Licenziata perché incinta.

É quanto accaduto ad un'addetta alla contabilità della 'Dana', un'azienda in Trentino Alto Adige, che nel settembre del 2021 è stata cacciata dopo aver rivelato la gravidanza: a distanza di 4 anni e dopo essersi rivolta alla Fiom, la Corte d'Appello ha accolto il suo ricorso condannando l'azienda per "discriminazione" verso le donne. La Dana dovrà ora riconoscere alla lavoratrice il 100% della retribuzione sino al compimento dell'anno di età del figlio e risarcire il danno, oltre che pagare integralmente anche le spese legali.

I fatti risalgono al 2021. L'impiegata lavorava in Dana con un contratto interinale, con missione a termine fino al 2049.

Nel settembre 2021 era rimasta incinta, una gravidanza a rischio secondo i medici, e per questa ragione Dana l'aveva estromessa dall'organico, interrompendone la missione. In conseguenza a questa decisione, la lavoratrice è quindi tornata in capo all'agenzia di somministrazione Manpower, che, non potendola ricollocare a causa della gravidanza, le ha erogato solo l'indennità di mancata missione: un terzo dello stipendio che avrebbe percepito se il diritto alla maternità le fosse stato garantito.
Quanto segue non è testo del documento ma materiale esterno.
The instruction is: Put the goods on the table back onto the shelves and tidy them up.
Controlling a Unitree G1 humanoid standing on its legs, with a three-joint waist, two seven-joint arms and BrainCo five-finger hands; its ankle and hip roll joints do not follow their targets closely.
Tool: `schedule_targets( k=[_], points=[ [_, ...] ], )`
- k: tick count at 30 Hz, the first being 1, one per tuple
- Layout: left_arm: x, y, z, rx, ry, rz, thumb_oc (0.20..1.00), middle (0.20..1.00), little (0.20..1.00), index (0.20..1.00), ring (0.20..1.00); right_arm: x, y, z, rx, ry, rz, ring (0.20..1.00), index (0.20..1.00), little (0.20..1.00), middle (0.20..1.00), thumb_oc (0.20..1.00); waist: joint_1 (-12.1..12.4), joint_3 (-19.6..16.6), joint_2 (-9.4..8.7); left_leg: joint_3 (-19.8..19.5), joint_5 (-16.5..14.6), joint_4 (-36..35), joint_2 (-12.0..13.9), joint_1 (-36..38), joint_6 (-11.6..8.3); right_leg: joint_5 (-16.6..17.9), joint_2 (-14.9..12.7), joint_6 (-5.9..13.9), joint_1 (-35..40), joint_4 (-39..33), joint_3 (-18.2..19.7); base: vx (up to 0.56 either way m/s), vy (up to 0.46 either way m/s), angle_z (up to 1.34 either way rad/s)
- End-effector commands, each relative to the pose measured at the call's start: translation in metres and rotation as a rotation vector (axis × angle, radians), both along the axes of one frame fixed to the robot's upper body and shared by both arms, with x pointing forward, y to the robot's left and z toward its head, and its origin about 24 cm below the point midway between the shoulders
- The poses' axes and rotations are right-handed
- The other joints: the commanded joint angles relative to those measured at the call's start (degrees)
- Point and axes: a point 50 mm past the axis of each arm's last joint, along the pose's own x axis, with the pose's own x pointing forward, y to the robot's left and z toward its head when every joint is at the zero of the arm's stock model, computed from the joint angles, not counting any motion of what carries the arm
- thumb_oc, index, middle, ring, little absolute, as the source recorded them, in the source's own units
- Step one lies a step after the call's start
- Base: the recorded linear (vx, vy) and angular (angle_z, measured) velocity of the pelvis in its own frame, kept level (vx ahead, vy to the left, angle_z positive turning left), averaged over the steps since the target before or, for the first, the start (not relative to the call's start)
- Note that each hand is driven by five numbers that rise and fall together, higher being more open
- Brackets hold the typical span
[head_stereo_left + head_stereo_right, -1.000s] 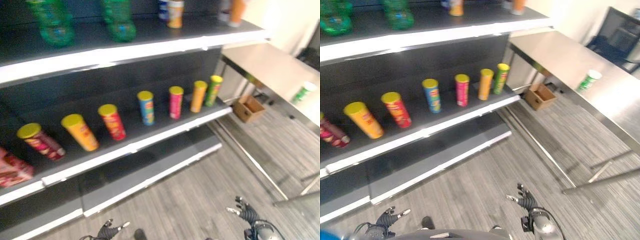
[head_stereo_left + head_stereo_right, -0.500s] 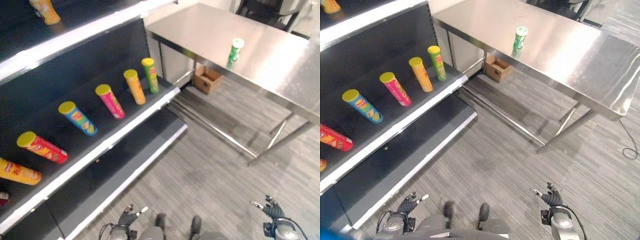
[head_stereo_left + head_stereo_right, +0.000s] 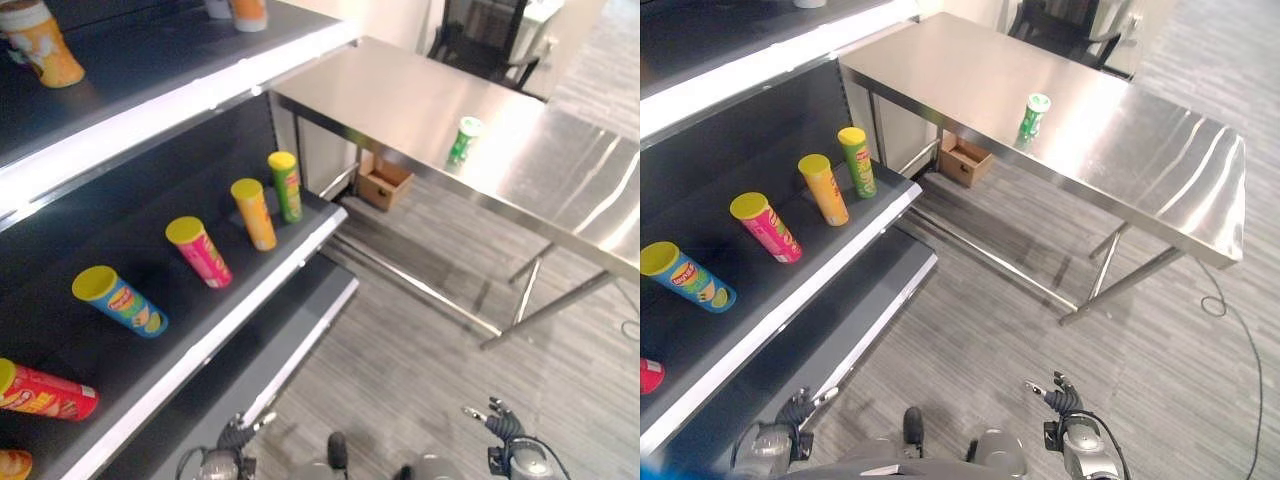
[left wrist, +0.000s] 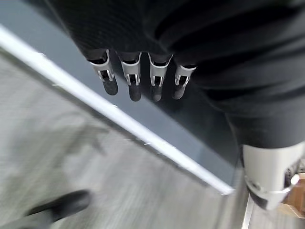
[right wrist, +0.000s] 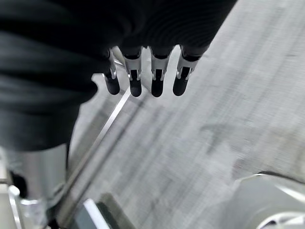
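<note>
In the left eye view, a small green cylindrical can (image 3: 463,139) stood upright on the shiny steel worktop (image 3: 560,190) at upper right. Yellow-lidded crisp tubes (image 3: 253,213) leaned in a row on the dark shelf (image 3: 215,320) at left. A brown cardboard box (image 3: 381,183) sat on the floor under the worktop.

In the right eye view, both robot hands hung low at the bottom edge, well apart from the can.

In the left wrist view, the left robot hand (image 4: 138,78) had relaxed, straight fingers holding nothing.

In the right wrist view, the right robot hand (image 5: 143,76) likewise was slack and empty above the grey floor (image 5: 224,109).
</note>
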Motion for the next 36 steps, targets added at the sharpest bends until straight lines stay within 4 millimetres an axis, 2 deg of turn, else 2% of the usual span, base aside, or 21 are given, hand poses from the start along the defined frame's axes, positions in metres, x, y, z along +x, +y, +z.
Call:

La donna si è quindi rivolta alla Fiom e ne è nata una battaglia legale seguita dall'avvocata Sonia Guglieminetti, col sostegno del sindacato, del Nidil e dell'Ufficio vertenze della Cgil del Trentino. In principio Dana ha sostenuto di non avere alcun dovere nei confronti dei lavoratori in somministrazione e poi, davanti al giudice del lavoro, ha detto che la decisione era "conseguenza di una ristrutturazione aziendale" e che la concomitanza con la gravidanza era pura coincidenza, così come pura coincidenza era stata l'identica decisione assunta nei confronti di un'altra lavoratrice interinale andata in gravidanza.